On September 24th, 2018, my oldest sister, Mollie, passed away from a heroin overdose. My sister and I had a complicated relationship. I loved her, but her addiction caused a lot of pain and trauma in our family. I prayed for my sister every day, but I rarely spoke to her. I had forgiven her a long time ago, and made peace with the fact that she would probably die from her addiction. So when I did inevitably lose her, I didn’t react very emotionally. I shed some tears when I first found out, and then I went back to work. When people asked how I was, I’d say, “I’m fine,” and I meant it (or so I thought).
Growing up, I had the 2 most beautiful older sisters. They were always well-dressed, with perfect hair and make-up. I didn’t like to dress up or to do my hair—heck, I didn’t even like to brush my hair! (This is funny if you know me now, because I literally carry a hairbrush with me everywhere). I was very self-conscious of my looks and my weight. Being around my sisters, I always felt like the ugliest girl in the room. One thing I’ll never forget was the advice Mollie gave me. She once told me that “confidence is attractive.” It didn’t matter how insecure I felt inside, so long as I appeared confident. After she told me this, I basically took on the mentality, “Fake it til you make it,” and tried my best to appear confident.
Apparently, I was successful. Throughout my college years, people often described me as confident. A good friend once told me that I looked as though I “had it all together.” Seriously? Me? I certainly never felt like I had it all together. I felt like a mess! Just like everyone else! But that’s not how I appeared.
In my college Family Studies courses, I came across the findings of a brilliant researcher named Claudia Black, who devoted her life to studying children of alcoholics (otherwise known as COAs). She found that COAs learn to be independent and self-reliant at a young age. They learn to take care of themselves, because they worry that no one else will. Many COAs grow up thinking they are stronger because of what they had to endure. They—or I should say “we” because I’m one of them—tend to appear confident, put-together, and are overall controlling and unwilling to ask for help. There’s no doubt that I fall into this category. I’ve spent much of my life patting myself on the back for being so strong, so wise, so resilient.

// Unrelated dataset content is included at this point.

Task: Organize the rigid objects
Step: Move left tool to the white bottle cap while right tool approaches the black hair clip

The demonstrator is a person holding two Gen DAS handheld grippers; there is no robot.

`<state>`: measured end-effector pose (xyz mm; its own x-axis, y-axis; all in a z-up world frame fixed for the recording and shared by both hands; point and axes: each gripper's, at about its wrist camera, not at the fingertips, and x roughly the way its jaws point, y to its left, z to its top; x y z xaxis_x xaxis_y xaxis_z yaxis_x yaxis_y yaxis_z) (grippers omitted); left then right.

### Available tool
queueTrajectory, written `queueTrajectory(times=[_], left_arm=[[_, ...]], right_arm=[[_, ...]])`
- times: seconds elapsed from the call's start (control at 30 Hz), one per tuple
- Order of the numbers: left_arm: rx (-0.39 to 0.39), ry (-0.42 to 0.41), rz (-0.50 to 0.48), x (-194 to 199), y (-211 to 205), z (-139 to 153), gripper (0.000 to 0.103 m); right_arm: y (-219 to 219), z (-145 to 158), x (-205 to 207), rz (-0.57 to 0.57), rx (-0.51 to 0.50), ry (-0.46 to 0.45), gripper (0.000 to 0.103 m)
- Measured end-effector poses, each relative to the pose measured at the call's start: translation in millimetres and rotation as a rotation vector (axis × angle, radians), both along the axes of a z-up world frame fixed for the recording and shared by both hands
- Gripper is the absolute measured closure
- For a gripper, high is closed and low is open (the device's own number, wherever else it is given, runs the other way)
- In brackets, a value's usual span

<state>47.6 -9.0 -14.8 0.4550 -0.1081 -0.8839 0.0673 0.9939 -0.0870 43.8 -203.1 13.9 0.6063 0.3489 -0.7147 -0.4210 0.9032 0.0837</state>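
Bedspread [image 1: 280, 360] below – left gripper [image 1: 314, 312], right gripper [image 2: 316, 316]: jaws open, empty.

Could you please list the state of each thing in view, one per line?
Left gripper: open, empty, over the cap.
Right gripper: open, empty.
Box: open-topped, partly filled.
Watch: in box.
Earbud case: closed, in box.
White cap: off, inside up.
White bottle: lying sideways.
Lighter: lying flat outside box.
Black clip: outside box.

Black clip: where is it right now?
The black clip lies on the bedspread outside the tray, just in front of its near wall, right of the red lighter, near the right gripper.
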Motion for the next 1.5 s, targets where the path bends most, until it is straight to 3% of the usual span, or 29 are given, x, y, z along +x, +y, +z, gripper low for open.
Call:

I like to be in control, and I’m never willing to rely on others to take care of something, when I can just take care of it myself.
Faith by definition is believing in, trusting, and relying on someone. Faith is inherently humble, because it means admitting that there is someone bigger and smarter than us. How can I be a person of strong faith and not be willing to ask for help? How can I say I love and trust God, and still act as though I can handle everything on my own? When my sister died, I wasn’t fine. I’m still not. But I wore a facade of confidence and self-reliance—a facade I’ve been wearing my whole life. I am afraid to let my emotions show because it means relinquishing control. It means allowing others to take care of me, when I usually boast of taking care of myself. And yet I know it says right there in Galatians 6:14: “But may I never boast except in the cross of our Lord Jesus Christ, through which the world has been crucified to me, and I to the world.” Boasting in the cross means willingly accepting the gift that Jesus gave us through His death and resurrection. It means that my cross—the addiction in my family—is too heavy for me to carry on my own, and I have to ask Jesus to help me with it.
Taking pride in the Wisconsin Badgers is not a sin. Being proud of the person God made me to be is also not a sin, so long as I recognize that my strengths are gifts from Him. The sin is in trying to control things that only God can control. The sin is believing that I don’t need to ask Him for help. The sin is thinking that I can earn my own salvation through hard work and good morals, when in actuality it was given to me through the grace of Jesus Christ, poured out through the blood and water which flowed from His wounds. To clarify, we don’t believe in faith alone. I must actually choose to accept that salvation, and, in doing so, live a life of discipleship in accord with Christian morality and beliefs. But any good thing I do, any positive impact I have on someone else, is made possible by the grace of God. Today, I am confident that Jesus will do great things with me. I am confident that He will take care of me, especially when I don’t want to be taken care of. Overall, I’m confident that He’ll give me the humility to boast only in Him.